もう長いこと顔を見ていないので、その存在も忘れてしまうところだった。久々にモク魔王がユクレー屋にやってきた。
「やー、久しぶりじゃないか。」(ケダマン)
「おう、去年の年末以来だ。」
「何してたの?島にはいなかったの?」(私)
「あー、たまには帰っていたがな。ほとんど留守にしていたな。」
「どこに行ってたんだ?」(ケダマン)
「ヨーロッパ、フランス、パリ。ハルにつき合わされていた。」
ハルとはモク魔王の女房のことである。モク魔王と同じくネコ型のマジムンだ。どうやら、女房というものはマジムンであっても煩いようで、「あーしてこーして」とあれこれ命令されるらしい。「お願い」と口では言うが、断ると、怒ったり拗ねたりし、時には陰湿な仕返しをされたりする。で、なかなか断れない。実質的には命令なのである。
そういったモク魔王の愚痴がしばらく続いて、ジョッキ一杯を飲み乾した頃、
「誰?」と、カウンターの向こうでマナが訊く。マナとモク魔王は初対面だった。二人を互いに紹介してあげる。モク魔王は悪魔とは違うので、恐怖を感じさせることは無い。グーダとは恐る恐る付き合っていたマナだが、モク魔王とはすぐに打ち解けた。

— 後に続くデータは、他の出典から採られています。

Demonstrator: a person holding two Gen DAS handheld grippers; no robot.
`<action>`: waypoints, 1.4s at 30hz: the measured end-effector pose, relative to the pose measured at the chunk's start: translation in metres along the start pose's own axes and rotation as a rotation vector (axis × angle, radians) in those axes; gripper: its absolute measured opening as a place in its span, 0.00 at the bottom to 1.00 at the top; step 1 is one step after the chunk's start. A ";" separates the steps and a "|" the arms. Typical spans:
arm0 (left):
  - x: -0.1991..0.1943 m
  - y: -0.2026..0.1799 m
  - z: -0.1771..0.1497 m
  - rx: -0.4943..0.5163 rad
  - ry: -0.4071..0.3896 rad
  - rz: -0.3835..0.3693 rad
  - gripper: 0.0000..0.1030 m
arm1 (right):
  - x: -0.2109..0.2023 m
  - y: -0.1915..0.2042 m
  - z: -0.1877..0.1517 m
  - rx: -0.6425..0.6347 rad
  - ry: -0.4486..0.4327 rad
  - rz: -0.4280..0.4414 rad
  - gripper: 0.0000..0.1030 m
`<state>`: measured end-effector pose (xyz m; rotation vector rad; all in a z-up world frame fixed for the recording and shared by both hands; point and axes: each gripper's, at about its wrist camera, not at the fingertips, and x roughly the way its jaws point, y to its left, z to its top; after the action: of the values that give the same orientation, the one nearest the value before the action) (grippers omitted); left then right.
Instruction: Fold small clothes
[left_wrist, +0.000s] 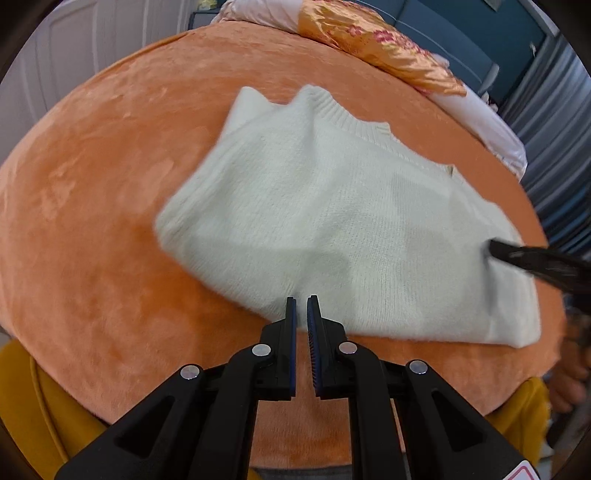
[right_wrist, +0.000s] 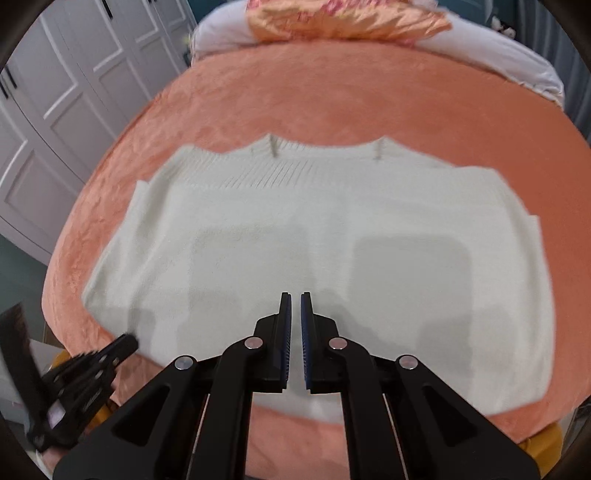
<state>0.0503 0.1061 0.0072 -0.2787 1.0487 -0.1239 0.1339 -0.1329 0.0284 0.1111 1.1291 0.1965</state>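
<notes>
A white knit sweater (left_wrist: 332, 221) (right_wrist: 295, 229) lies folded on the orange plush bed cover (left_wrist: 92, 184) (right_wrist: 332, 103), ribbed collar toward the far side. My left gripper (left_wrist: 302, 300) hovers at the sweater's near edge, its jaws shut with only a thin slit and nothing between them. In the right wrist view it shows as a blurred black shape (right_wrist: 129, 341) at the sweater's lower left corner. My right gripper (right_wrist: 295, 295) is over the sweater's near middle, shut and empty. Its blurred tip (left_wrist: 493, 245) appears over the sweater's right side in the left wrist view.
An orange satin pillow (left_wrist: 380, 44) (right_wrist: 343, 18) and white bedding (left_wrist: 480, 118) lie at the far end of the bed. White wardrobe doors (right_wrist: 55, 92) stand to the left. Yellow fabric (left_wrist: 37, 387) shows below the cover's near edge. A hand (left_wrist: 569, 373) is at the right.
</notes>
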 end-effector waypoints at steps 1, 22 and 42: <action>-0.005 0.004 -0.001 -0.011 -0.010 0.000 0.17 | 0.010 0.003 0.001 -0.009 0.021 -0.018 0.05; 0.020 0.060 0.043 -0.403 -0.040 -0.172 0.65 | 0.052 0.016 0.015 -0.090 0.044 -0.070 0.03; -0.058 -0.185 0.064 0.191 -0.212 -0.226 0.08 | -0.063 -0.112 -0.116 0.186 -0.138 0.091 0.27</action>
<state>0.0824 -0.0467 0.1386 -0.2312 0.7866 -0.3881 0.0140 -0.2565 0.0141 0.3369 1.0042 0.1624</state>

「モク魔王と悪魔のグーダとどんな関係なの?」と訊く。
「グーダと私は特に関係は無い。私は実在した生き物が変化したマジムンだ。グーダは人間の、悪の想念が実体化したものだ。」とモク魔王が答える。すると、ケダマンが、
「おー、そういった話をしていると現れるぞ。」と口を出す。で、その通り、そのすぐ後に、生暖かい風が吹き込んできて、彼が現れた。グーダだ。
「はいはい、どーも、お呼びのようで。」
「別に呼んだわけじゃないんだがな。」(ケダマン)
「マナさん、ビールください。」とグーダは注文し、腰掛けて、我々の方を向く。
「やっ、今日はいつもより賑やかだな。・・・あっ、モク魔王じゃないか。」
「おう、久しぶりだな。相変わらず怠けているのか?」
「あー、まあ、のんびりが一番だよ、なあ、マナ。と、そういえばマナ、お前、このあいだ見たぞ。道をトボトボ歩いていただろ?元気なさそうに、うつむいて。」
「えっ、見てたの?どこで?どこから?」
「この近辺は私の縄張りだからな、あちこち定期的に見てるよ。人の見えない少しずれた次元からな。ところで、今はお前元気そうに見えるが、何かから立ち直ったか?」
「うん、まあね、ちょっと悩み事があったのさ。これから先、私はどの道を歩いて行けばいいんだろうなんてことをさ。」
「ほう、道か。道はたくさんあるからな。」とグーダは言って、突然、歌い出した。
「千のかーぜーにー、千のかーぜになーあーってー、って歌知ってるか?」
「うん、聞いたことあるよ。クラッシックの歌手の人が歌ってる。」
「そう、それ。この歌の通り空にはたくさん風がある。そして、地上にはたくさんの道がある。千のみーちーがー、千のみーちがあーあーってー、ってわけだ。」
「何の話よ?」
「うん、そうだな、ちょっと真面目なことを言うと、お前の目の前には万の道がある。しかし、その道のどれもが生きるのに適した道というわけでは無い。だけれども、お前の目の前には少なくとも、生きるのに適した千の道がある。その道のどれを選んでも、お前は十分に生きていける。生きていることが幸せであるならば、お前の目の前には、少なくとも千の、幸せの道があるということになる。って話だ。」
「あー、そういうこと。うん、何となく解るよ。」と言ってマナはニッコリ笑う。その笑いが余裕のある笑いであることに私も気付いたが、グーダが先に口を開いた。
「って、お前、隠してるな。何か幸せを持っているな?」
「えっ、ううん、何も無いよ。」とマナはすっとぼけた顔をする。だが、何かあると私は感じた。で、少し追求してみたが、マナは口を割らなかった。
マナの秘密は気になったが、それはウヤムヤなまま、話題はモク魔王の苦労話に戻り、その話で盛り上がり、その夜の宴会は夜更けまで続いた。